• PROBLEM: Output the records exactly, every one of them.

(Collection entries)

* * * * *

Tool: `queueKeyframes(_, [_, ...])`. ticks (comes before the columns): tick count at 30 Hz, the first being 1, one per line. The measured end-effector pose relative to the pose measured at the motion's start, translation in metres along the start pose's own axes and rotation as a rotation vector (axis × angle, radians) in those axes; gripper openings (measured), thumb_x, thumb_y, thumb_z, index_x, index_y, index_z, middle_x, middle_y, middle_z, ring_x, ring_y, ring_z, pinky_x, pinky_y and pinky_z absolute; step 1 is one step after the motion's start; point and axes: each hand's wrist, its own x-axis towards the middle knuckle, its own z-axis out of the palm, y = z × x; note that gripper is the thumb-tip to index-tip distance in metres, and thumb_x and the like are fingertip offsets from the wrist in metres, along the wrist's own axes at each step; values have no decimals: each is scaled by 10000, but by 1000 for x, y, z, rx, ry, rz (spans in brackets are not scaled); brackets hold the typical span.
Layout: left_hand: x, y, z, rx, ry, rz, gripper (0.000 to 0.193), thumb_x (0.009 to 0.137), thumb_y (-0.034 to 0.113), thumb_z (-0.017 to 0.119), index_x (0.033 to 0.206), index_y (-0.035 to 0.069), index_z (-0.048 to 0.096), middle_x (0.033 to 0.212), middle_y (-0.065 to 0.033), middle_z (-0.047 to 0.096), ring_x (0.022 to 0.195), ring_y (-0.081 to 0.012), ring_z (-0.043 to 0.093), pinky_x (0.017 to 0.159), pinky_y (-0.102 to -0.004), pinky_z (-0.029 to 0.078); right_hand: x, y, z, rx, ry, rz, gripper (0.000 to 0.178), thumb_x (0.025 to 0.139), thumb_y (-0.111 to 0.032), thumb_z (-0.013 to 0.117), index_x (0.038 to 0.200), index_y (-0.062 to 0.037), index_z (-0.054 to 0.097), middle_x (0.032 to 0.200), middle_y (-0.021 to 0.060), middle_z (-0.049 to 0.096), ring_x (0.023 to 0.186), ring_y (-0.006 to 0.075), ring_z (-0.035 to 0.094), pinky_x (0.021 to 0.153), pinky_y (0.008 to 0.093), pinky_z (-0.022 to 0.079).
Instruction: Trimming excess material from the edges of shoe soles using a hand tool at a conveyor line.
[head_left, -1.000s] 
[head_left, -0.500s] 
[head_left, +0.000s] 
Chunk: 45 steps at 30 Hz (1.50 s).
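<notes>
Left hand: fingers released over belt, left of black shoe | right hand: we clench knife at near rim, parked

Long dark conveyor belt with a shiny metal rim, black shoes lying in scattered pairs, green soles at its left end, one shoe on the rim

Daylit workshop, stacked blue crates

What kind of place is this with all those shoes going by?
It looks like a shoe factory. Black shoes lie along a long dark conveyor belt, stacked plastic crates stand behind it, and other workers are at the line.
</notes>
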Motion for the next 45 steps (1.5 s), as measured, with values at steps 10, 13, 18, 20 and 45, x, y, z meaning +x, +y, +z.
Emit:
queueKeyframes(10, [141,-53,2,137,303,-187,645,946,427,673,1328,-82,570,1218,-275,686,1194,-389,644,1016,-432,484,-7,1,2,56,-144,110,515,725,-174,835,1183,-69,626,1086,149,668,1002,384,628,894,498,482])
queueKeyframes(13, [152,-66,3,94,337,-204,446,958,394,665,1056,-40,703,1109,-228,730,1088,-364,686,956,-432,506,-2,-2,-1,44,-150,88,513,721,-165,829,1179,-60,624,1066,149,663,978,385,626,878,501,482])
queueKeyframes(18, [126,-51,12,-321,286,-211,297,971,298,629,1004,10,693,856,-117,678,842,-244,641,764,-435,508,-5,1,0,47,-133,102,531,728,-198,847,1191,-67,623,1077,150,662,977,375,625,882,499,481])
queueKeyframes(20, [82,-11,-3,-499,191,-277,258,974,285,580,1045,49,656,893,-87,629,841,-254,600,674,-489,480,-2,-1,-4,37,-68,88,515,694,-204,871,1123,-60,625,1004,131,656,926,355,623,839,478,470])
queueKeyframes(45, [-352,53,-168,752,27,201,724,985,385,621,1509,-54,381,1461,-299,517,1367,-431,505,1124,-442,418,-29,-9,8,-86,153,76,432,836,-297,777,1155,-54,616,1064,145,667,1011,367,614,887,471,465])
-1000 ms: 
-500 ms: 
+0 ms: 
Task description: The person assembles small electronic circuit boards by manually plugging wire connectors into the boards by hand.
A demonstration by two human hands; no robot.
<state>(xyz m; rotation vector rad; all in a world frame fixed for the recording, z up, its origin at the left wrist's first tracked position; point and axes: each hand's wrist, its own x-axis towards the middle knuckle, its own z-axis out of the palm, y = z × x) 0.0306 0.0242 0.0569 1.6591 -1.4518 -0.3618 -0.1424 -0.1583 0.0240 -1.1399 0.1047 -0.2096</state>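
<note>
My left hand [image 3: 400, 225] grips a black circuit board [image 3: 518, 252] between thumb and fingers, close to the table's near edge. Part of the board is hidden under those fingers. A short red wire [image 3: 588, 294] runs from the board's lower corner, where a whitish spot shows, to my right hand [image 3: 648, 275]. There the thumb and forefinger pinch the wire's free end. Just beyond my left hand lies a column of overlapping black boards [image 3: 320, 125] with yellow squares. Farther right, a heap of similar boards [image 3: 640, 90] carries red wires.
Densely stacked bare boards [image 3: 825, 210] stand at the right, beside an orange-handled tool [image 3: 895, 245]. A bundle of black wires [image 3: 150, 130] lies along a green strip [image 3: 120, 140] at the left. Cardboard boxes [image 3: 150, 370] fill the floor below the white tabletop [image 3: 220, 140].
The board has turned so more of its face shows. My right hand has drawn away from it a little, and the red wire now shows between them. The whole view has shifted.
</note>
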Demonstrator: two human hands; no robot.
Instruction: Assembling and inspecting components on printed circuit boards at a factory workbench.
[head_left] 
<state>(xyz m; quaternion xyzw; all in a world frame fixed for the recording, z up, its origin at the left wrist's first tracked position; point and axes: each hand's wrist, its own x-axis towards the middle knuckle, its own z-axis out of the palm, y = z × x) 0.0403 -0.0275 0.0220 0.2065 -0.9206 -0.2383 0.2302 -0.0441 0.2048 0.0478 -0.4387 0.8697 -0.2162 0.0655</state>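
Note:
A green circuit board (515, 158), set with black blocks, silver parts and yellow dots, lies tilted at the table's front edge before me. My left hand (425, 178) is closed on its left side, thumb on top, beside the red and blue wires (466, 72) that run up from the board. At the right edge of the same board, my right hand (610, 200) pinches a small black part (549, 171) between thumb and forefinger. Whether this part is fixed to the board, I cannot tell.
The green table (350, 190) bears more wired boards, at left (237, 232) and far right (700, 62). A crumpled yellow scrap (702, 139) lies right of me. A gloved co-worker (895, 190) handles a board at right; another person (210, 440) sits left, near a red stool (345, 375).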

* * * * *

• WRITTEN REPLY:
Tool: `queueKeyframes(_, [_, ...])`. ticks (comes before the columns): tick count at 30 Hz, the first being 1, one per line. The measured end-effector pose relative to the pose measured at the motion's start, translation in metres along the start pose's own axes and rotation as a rotation vector (axis × angle, radians) in those axes; gripper openings (measured), thumb_x, thumb_y, thumb_z, index_x, index_y, index_z, middle_x, middle_y, middle_z, ring_x, ring_y, ring_z, pinky_x, pinky_y and pinky_z absolute; step 1 is one step after the motion's start; point and axes: each hand's wrist, its own x-axis towards the middle knuckle, its own z-axis out of the palm, y = z × x; note that gripper is the thumb-tip to index-tip distance in metres, and thumb_x and the like are fingertip offsets from the wrist in metres, along the wrist's own axes at each step; values have no decimals: each is scaled by 10000, but by 1000 for x, y, z, rx, ry, rz (spans in brackets are not scaled); brackets hold the typical span.
Layout: left_hand: x, y, z, rx, ry, rz, gripper (0.000 to 0.193), thumb_x (0.009 to 0.137), thumb_y (-0.034 to 0.113), thumb_z (-0.017 to 0.119), index_x (0.033 to 0.206), index_y (-0.035 to 0.069), index_z (-0.048 to 0.096), middle_x (0.033 to 0.212), middle_y (-0.065 to 0.033), middle_z (-0.047 to 0.096), ring_x (0.022 to 0.195), ring_y (-0.081 to 0.012), ring_z (-0.043 to 0.093), pinky_x (0.017 to 0.159), pinky_y (-0.102 to -0.004), pinky_z (-0.029 to 0.078); right_hand: x, y, z, rx, ry, rz, gripper (0.000 to 0.178), thumb_x (0.025 to 0.139), thumb_y (-0.111 to 0.032), thumb_z (-0.013 to 0.117), index_x (0.038 to 0.200), index_y (-0.062 to 0.037), index_z (-0.054 to 0.097), middle_x (0.032 to 0.200), middle_y (-0.021 to 0.060), middle_z (-0.049 to 0.096), ring_x (0.023 to 0.186), ring_y (-0.006 to 0.075), ring_z (-0.035 to 0.094), pinky_x (0.021 to 0.153), pinky_y (0.008 to 0.093), pinky_z (-0.022 to 0.079).
Instruction: Trimming excess material from the edges of shoe soles using a hand tool at a conveyor line.
[head_left, -1.000s] 
[head_left, -0.500s] 
[head_left, +0.000s] 
Chunk: 45 steps at 30 Hz (1.50 s).
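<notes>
Left hand: fingers released over belt, left of black shoe | right hand: we clench knife at near rim, parked

Long dark conveyor belt with a shiny metal rim, black shoes lying in scattered pairs, green soles at its left end, one shoe on the rim

Daylit workshop, stacked blue crates

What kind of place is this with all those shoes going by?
It looks like a shoe factory. Black shoes lie along a long dark conveyor belt, stacked plastic crates stand behind it, and other workers are at the line.
</notes>
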Motion for the next 45 steps (1.5 s), as measured, with values at steps 10, 13, 18, 20 and 45, x, y, z meaning +x, +y, +z.
Emit:
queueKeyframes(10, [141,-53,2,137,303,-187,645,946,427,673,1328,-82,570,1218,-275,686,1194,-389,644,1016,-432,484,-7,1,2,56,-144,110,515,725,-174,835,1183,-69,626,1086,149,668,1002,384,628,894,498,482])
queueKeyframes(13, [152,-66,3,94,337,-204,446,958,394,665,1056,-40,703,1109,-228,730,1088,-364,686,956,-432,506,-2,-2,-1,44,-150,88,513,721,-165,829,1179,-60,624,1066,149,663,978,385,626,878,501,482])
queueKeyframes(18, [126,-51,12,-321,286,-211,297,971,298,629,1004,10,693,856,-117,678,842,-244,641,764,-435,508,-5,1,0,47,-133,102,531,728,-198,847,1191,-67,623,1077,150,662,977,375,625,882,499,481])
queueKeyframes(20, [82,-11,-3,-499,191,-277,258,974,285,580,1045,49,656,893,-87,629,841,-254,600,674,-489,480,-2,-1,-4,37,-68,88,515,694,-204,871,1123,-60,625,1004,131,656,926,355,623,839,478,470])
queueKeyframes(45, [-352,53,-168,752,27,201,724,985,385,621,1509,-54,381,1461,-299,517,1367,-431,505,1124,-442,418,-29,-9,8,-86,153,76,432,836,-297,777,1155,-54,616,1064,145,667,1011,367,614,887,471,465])
-1000 ms: 
-500 ms: 
+0 ms: 
Task description: The person assembles small electronic circuit boards by manually plugging wire connectors into the boards by hand.
A demonstration by two human hands; no robot.
<state>(xyz m; rotation vector rad; all in a world frame fixed for the recording, z up, its origin at the left wrist's first tracked position; point and axes: each hand's wrist, its own x-axis towards the middle knuckle, its own z-axis out of the palm, y = z × x) 0.0306 0.0242 0.0569 1.6591 -1.4518 -0.3618 -0.1424 -0.1583 0.0240 -1.1399 0.1047 -0.2096</state>
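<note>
My left hand [image 3: 400, 225] grips a black circuit board [image 3: 518, 252] between thumb and fingers, close to the table's near edge. Part of the board is hidden under those fingers. A short red wire [image 3: 588, 294] runs from the board's lower corner, where a whitish spot shows, to my right hand [image 3: 648, 275]. There the thumb and forefinger pinch the wire's free end. Just beyond my left hand lies a column of overlapping black boards [image 3: 320, 125] with yellow squares. Farther right, a heap of similar boards [image 3: 640, 90] carries red wires.
Densely stacked bare boards [image 3: 825, 210] stand at the right, beside an orange-handled tool [image 3: 895, 245]. A bundle of black wires [image 3: 150, 130] lies along a green strip [image 3: 120, 140] at the left. Cardboard boxes [image 3: 150, 370] fill the floor below the white tabletop [image 3: 220, 140].
The board has turned so more of its face shows. My right hand has drawn away from it a little, and the red wire now shows between them. The whole view has shifted.
</note>
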Demonstrator: two human hands; no robot.
Instruction: Assembling and inspecting components on printed circuit boards at a factory workbench.
[head_left] 
<state>(xyz m; quaternion xyzw; all in a world frame fixed for the recording, z up, its origin at the left wrist's first tracked position; point and axes: each hand's wrist, its own x-axis towards the middle knuckle, its own z-axis out of the palm, y = z × x) 0.0403 -0.0275 0.0220 0.2065 -0.9206 -0.2383 0.2302 -0.0441 0.2048 0.0478 -0.4387 0.8697 -0.2162 0.0655</state>
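Note:
A green circuit board (515, 158), set with black blocks, silver parts and yellow dots, lies tilted at the table's front edge before me. My left hand (425, 178) is closed on its left side, thumb on top, beside the red and blue wires (466, 72) that run up from the board. At the right edge of the same board, my right hand (610, 200) pinches a small black part (549, 171) between thumb and forefinger. Whether this part is fixed to the board, I cannot tell.
The green table (350, 190) bears more wired boards, at left (237, 232) and far right (700, 62). A crumpled yellow scrap (702, 139) lies right of me. A gloved co-worker (895, 190) handles a board at right; another person (210, 440) sits left, near a red stool (345, 375).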

No additional response is required.